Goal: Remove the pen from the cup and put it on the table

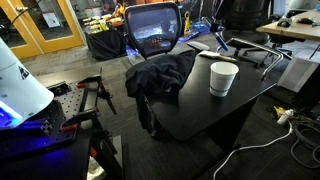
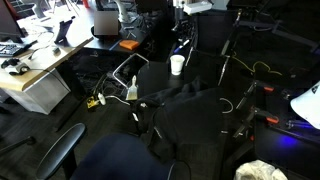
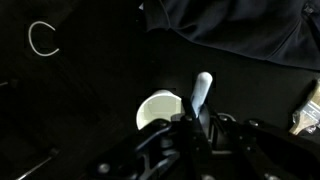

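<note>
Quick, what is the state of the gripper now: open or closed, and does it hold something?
Gripper: closed, the fingers holding the white pen, which is out of the cup.

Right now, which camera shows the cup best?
An exterior view: the cup stands close and unblocked on the table. In an exterior view the cup looks tiny; the wrist view shows its rim, partly behind the gripper.
</note>
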Controlling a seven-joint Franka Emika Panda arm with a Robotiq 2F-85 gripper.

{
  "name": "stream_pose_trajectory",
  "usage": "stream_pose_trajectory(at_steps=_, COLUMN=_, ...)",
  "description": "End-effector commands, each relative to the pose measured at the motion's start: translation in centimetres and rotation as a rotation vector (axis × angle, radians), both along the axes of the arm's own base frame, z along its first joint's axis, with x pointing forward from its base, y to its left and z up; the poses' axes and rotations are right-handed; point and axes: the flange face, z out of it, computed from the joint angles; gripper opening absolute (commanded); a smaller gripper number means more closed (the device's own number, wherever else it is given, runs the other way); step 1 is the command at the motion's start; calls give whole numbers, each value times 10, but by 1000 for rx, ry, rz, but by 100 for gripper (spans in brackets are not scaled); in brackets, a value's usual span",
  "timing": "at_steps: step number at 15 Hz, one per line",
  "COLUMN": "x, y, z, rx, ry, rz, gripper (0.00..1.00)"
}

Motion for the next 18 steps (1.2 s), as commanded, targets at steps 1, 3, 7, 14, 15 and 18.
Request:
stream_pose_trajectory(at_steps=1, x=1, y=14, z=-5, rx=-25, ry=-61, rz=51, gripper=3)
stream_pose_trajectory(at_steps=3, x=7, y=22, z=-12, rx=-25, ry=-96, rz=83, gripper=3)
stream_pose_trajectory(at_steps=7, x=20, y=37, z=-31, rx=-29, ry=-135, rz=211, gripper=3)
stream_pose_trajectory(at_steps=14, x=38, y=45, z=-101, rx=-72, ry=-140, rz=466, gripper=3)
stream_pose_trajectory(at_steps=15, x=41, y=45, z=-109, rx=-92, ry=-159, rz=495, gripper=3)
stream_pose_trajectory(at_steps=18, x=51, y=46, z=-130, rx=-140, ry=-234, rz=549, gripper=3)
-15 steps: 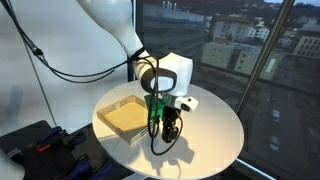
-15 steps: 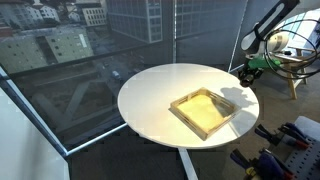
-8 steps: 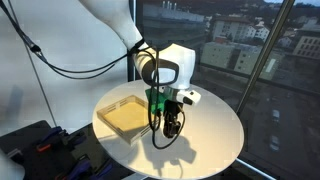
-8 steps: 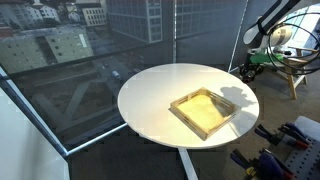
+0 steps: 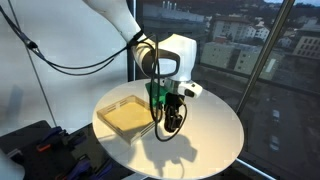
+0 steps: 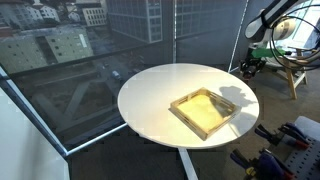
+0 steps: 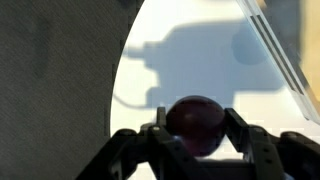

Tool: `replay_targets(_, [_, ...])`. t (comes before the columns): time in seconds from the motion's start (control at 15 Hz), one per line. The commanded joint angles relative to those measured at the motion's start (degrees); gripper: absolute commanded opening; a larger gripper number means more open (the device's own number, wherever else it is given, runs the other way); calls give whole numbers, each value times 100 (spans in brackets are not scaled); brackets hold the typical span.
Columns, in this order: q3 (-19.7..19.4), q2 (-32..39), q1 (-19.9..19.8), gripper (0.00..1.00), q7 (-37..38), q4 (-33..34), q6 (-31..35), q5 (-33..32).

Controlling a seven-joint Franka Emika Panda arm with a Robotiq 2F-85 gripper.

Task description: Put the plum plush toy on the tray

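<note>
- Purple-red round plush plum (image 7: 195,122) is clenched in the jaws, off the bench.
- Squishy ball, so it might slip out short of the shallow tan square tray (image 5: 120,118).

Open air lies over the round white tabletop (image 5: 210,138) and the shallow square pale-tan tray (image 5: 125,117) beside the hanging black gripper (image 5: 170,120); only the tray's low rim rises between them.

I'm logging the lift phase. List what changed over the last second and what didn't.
The gripper rose a little from the table, and the wrist above it went up too. It is now shut on the plum plush toy; the earlier pictures are too small to show when it took hold. The tray stayed put, empty.
</note>
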Motion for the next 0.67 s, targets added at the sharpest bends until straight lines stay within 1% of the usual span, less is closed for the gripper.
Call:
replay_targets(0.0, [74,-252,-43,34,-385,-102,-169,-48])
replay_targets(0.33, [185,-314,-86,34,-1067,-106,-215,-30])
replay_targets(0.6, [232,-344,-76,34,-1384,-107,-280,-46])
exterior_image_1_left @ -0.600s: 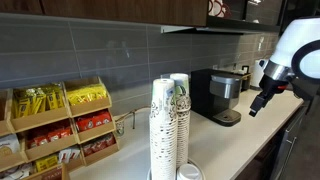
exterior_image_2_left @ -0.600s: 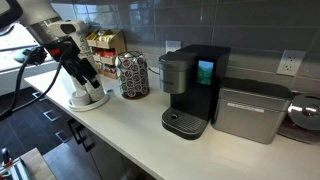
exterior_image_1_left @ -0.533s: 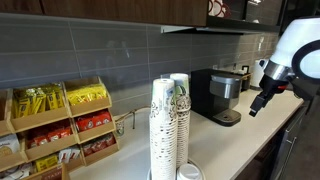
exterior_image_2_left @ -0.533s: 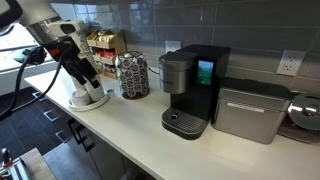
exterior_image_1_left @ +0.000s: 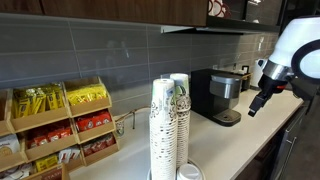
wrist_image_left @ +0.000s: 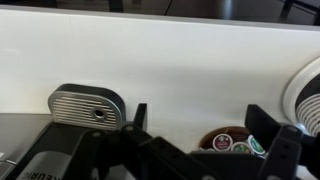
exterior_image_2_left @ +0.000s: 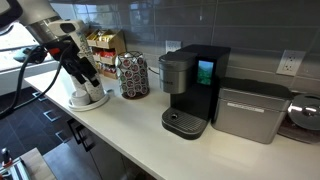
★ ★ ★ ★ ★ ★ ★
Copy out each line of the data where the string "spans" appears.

  "description": "End-effector commands, each relative to the pose measured at the motion's start: translation in centimetres and rotation as a rotation vector (axis × angle, radians), both along the axes of the arm's own base frame, z along its first joint's axis, with x pointing forward from its base, y to its left and z up; the poses' axes and rotations are right-handed; point and axes: the flange face, z out of it, computed from the joint angles; gripper opening absolute (commanded); a smaller gripper number means more closed (the device's own number, wherever else it is given, runs the other way); step 1 is the command at the motion's start; calls give whole numbers, each value times 10, but by 1000 for rx, ry, rz, but by 100 for gripper (spans in brackets are not scaled); in brackets, a value's usual span",
Tool: `replay_targets(_, [_, ...])`. t (comes before the columns): time in seconds from the motion's start (control at 15 Hz), one per line. The commanded joint angles relative to those measured at the motion's start (degrees); gripper: absolute commanded opening; a larger gripper number means more open (the device's own number, wherever else it is given, runs the other way); calls give whole numbers, each value times 100 (spans in brackets are not scaled); brackets hold the typical span.

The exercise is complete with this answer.